Last September, I wrote a fairly awkward parser to search the “plain text” content of a record for date strings, replacing the name with a consistent YYYY-MM-DD date, changed the record “creation date” to match and also updated the source file’s modification time.
[url]Find out the Date in an OCR Scanned PDF and Rename to Date]
The version I posted kinda worked but anyone installing it would have also had to download a Perl CPAN module which would have needed the Xcode package with optional command line tools in place to be able to run ‘make’.
I’ve spent the last week dusting off the code and have…
loaded it in GitHub
completely re-written the date parsing logic
removed any requirement for CPAN modules
changed to name as YYYY-MM if no day in date (otherwise YYYY-MM-DD)
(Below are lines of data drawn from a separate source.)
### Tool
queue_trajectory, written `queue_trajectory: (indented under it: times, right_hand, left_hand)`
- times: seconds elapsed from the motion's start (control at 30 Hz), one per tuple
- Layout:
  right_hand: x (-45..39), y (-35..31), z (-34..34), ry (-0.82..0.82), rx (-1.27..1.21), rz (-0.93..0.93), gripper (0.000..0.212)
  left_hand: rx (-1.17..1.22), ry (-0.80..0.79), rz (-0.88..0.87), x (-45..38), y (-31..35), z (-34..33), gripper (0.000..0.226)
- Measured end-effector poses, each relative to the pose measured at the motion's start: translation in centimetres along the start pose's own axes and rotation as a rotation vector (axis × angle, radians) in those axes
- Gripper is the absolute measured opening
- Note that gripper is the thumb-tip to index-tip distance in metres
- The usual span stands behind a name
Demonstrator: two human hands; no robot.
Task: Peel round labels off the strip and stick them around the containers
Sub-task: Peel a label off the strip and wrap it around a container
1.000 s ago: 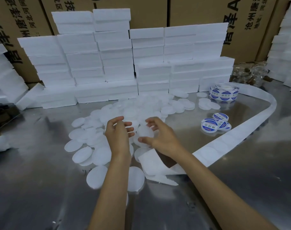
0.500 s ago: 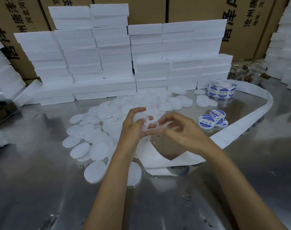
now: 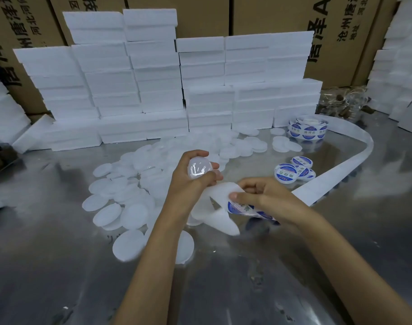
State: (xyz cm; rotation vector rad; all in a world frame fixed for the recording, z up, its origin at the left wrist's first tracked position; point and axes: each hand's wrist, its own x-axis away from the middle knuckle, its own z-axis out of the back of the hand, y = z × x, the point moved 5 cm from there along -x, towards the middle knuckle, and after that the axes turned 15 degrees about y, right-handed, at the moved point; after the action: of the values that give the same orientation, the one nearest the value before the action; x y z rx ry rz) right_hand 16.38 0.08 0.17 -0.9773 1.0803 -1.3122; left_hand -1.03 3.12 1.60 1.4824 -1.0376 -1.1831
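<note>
Setting: steel worktable (image 3: 59,266), with white foam blocks (image 3: 134,90) stacked along its far edge and printed cartons (image 3: 266,17) behind them.
Left hand (image 3: 188,181): raised above mid-table, fingers curled around a small clear container (image 3: 199,168), its round face turned towards the camera.
Right hand (image 3: 266,198): just right of the left, thumb and fingers pinching the label strip (image 3: 223,198) where a blue-and-white round label (image 3: 241,208) shows.
Strip: white backing runs from the hands rightward, then loops back to the label roll (image 3: 308,126) near the far right of the table.
Labelled containers (image 3: 294,170): small cluster right of the hands, apart from them.
Blank discs (image 3: 120,198): loose white pile spread left of and beyond the hands; whether these are lids or containers cannot be told.
Step, as judged: lifting one label free of the backing.
Method: bend the backing sharply so the label's edge rises; grip only that edge; keep the container steady and close; lay the label from one side and smooth it round to avoid creases.
</note>
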Motion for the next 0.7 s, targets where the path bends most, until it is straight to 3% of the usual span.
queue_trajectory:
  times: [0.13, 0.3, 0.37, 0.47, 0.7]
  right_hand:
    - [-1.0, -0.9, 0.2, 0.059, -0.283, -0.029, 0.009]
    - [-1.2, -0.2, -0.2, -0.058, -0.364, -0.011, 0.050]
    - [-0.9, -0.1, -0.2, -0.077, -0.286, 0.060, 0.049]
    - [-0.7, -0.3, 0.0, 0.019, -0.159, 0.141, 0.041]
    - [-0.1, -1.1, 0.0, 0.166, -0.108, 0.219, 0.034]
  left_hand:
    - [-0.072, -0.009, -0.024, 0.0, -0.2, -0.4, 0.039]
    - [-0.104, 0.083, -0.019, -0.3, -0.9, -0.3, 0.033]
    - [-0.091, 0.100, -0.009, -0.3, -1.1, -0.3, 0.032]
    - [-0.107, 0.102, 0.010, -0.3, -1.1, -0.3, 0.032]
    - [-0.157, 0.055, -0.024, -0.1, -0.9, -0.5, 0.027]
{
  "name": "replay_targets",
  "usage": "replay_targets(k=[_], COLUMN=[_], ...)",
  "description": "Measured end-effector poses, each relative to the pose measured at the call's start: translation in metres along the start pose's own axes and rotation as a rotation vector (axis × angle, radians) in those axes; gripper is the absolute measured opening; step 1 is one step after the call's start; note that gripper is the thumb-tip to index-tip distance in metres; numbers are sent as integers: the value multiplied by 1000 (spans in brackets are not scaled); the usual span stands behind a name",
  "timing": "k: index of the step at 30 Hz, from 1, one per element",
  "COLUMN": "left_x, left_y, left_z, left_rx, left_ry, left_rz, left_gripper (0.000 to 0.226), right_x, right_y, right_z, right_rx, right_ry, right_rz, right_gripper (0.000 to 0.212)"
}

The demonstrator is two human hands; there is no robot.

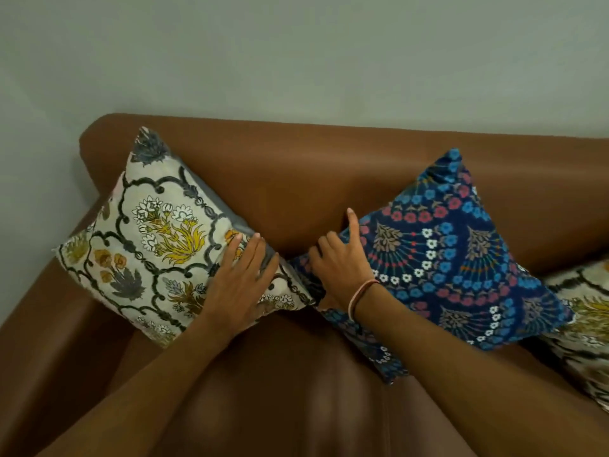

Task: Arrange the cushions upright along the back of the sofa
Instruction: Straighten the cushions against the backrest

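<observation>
L hand (242, 285) flat on cream cushion (155, 239).

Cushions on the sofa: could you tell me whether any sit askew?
Yes. The cream floral cushion and blue patterned cushion both stand on a corner like diamonds against the sofa back, not squarely upright.

Plain pale grey-green wall (296, 51) fills the background.

We see the third cushion (583, 324) cut off by the right edge, its left part hidden behind the blue cushion (461, 258).
</observation>
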State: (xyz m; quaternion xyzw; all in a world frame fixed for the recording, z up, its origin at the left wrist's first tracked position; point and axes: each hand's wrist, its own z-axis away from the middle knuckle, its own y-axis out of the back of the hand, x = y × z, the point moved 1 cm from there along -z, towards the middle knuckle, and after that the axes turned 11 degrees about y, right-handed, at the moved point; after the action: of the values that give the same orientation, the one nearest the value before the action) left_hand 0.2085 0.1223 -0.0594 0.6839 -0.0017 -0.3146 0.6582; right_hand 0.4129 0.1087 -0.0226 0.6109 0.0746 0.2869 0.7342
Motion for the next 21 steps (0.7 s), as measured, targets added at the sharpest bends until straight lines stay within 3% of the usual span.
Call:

added logging and testing options
added in a test-suite
tested and tuned it against 100s of OCR’d documents
It’s under active development so a few changes are still likely.
The README has some basic instructions. All you need to do is copy the compiled applescript (.scpt file) to the usual DTP Scripts folder and the perl code should be copied into the folder above (~/Library/Application Support/DEVONthink Pro 2/) or anywhere else if you want to edit the location within the applescript.
Graeme, this is clever and useful. Thank you for the major effort you invested in your creation – I am sure many will find it a very useful tools for document management.
If I’m parsing the code correctly, the routine appears to stop after the first date string match in a file. That’s a logical design decision, and perhaps the documentation should be explicit on that. Because some files might have multiple date string candidates of which the first one is not necessarily the one the user wants.
search for first occurrence of ‘date’, ie. /date:?\s+(.*)/is
search only the first 500 chars
search the rest of the document from 470 chars onwards
The first element was useful but led to fairly horrible inconsistencies like pulling out my DoB on a range of docs instead of the document authoring date. I also considered returning the chronologically earliest date found but again this proved too inconsistent.
The current (No_CPAN_Modules) version simply returns the first well-formed date found within the document. It doesn’t compensate for bad OCR or appreciate the text column order in which the OCR or document authoring software stores text. DTP is responsible for passing the “document text” to the parser and it arrives in whatever order DTP chooses (actually I think this is determined by Spotlight).
I should also say that the code ought to work with any DTP document with some text component, not just PDFs. I haven’t tried with others but as long as a record holds some plain text, it should work. Any docs without plain text are simply skipped over.